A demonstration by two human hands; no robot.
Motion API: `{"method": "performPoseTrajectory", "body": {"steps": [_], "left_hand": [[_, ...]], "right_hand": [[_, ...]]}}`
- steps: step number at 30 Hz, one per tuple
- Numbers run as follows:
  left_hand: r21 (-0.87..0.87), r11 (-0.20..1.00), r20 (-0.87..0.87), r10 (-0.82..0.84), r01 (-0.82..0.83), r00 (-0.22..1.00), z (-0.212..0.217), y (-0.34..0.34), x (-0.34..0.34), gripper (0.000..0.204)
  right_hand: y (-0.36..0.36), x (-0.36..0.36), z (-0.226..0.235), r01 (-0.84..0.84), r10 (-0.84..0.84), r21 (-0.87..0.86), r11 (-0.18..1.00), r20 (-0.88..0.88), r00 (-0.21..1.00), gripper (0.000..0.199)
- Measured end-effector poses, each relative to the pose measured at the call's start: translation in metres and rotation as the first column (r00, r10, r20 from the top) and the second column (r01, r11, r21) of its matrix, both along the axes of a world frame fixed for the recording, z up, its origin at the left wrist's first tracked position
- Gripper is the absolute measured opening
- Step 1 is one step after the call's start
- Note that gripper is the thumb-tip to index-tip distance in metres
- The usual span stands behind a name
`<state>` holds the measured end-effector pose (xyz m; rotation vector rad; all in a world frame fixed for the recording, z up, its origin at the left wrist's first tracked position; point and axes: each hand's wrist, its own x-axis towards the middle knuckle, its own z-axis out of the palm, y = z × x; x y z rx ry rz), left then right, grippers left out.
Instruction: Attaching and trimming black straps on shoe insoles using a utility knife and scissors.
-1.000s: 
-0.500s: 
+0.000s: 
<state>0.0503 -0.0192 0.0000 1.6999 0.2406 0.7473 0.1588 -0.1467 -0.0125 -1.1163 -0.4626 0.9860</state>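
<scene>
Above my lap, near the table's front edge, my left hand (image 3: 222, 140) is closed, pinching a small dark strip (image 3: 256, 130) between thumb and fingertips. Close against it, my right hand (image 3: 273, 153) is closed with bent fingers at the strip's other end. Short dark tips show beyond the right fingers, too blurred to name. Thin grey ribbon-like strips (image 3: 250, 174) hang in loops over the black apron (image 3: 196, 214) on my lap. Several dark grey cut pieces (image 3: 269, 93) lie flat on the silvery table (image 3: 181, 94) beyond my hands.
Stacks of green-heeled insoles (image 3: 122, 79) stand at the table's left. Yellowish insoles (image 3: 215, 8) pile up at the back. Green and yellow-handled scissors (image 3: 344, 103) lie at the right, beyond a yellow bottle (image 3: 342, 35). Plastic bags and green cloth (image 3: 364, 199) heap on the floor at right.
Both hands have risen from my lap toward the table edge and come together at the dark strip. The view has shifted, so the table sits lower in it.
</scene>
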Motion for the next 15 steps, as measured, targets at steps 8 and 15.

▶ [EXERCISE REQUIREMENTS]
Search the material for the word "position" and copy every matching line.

▶ [EXERCISE OUTPUT]
- Measured end-effector poses, each relative to the pose measured at the call's start: translation in metres and rotation as the first column (r00, r10, r20 from the top) and the second column (r01, r11, r21) of its matrix, both along the axes of a world frame fixed for the recording, z up, its origin at the left wrist's first tracked position
`<state>` holds the measured end-effector pose (xyz m; rotation vector rad; all in a world frame fixed for the recording, z up, its origin at the left wrist's first tracked position; point and axes: each hand's wrist, its own x-axis towards the middle knuckle, its own z-axis out of the palm, y = z × x; x y z rx ry rz), left then right, grippers left out.

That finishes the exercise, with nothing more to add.